[EXERCISE GOAL] Everything in the listing except the pictures should be written out exactly.

:: DATASET CONTENT ::

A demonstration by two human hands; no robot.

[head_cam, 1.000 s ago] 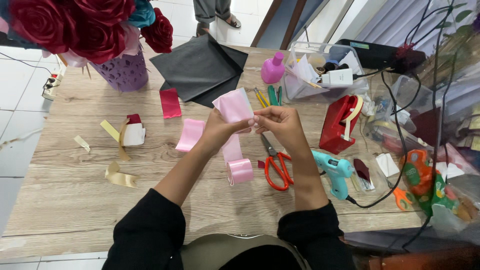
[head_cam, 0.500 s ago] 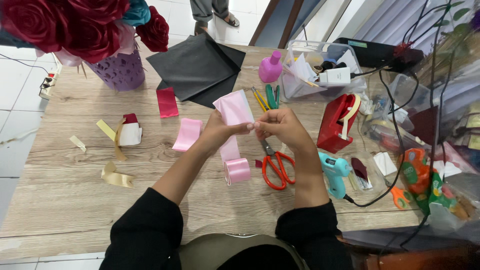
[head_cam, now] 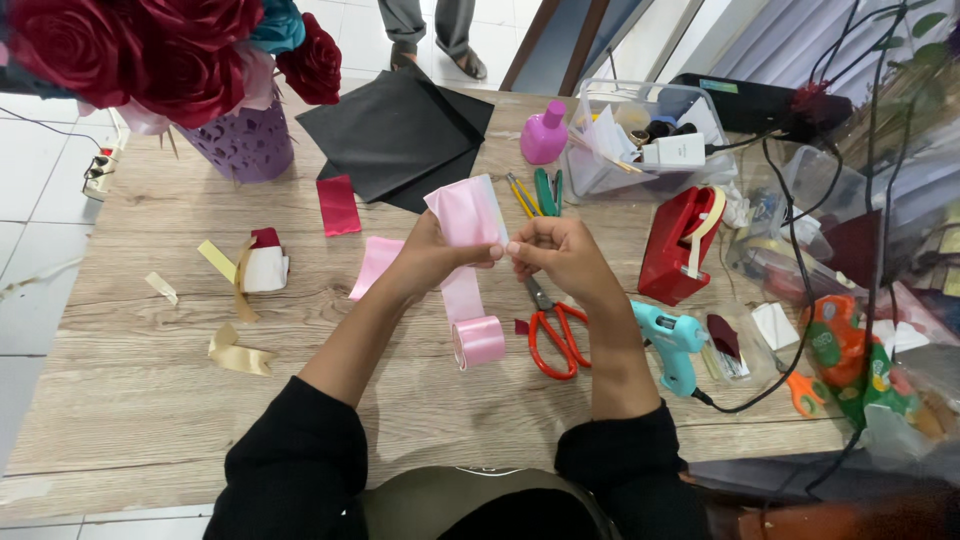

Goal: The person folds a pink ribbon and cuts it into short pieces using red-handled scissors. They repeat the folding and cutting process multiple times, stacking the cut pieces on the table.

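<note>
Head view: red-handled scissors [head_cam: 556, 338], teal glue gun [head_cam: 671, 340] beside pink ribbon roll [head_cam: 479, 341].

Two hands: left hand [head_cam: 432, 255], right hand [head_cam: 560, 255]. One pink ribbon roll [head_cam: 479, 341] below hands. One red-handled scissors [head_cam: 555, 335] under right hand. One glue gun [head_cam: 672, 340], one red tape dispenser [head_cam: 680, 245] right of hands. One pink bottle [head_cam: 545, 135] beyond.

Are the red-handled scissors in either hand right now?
No, the scissors lie on the table below the right hand; both hands hold pink ribbon.
</note>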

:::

[RESPONSE TO THE EXERCISE]
A demonstration by two human hands; no robot.

[head_cam, 1.000 s ago] 
[head_cam, 0.500 s ago] 
[head_cam, now] 

Goal: The person folds a pink ribbon and cuts it into short pieces using red-handled scissors. They repeat the folding and cutting process multiple times, stacking the cut pieces on the table.

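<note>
Head view: red-handled scissors [head_cam: 556, 338], teal glue gun [head_cam: 671, 340] beside pink ribbon roll [head_cam: 479, 341].

Two hands: left hand [head_cam: 432, 255], right hand [head_cam: 560, 255]. One pink ribbon roll [head_cam: 479, 341] below hands. One red-handled scissors [head_cam: 555, 335] under right hand. One glue gun [head_cam: 672, 340], one red tape dispenser [head_cam: 680, 245] right of hands. One pink bottle [head_cam: 545, 135] beyond.

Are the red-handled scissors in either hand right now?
No, the scissors lie on the table below the right hand; both hands hold pink ribbon.
</note>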

This is the complete output.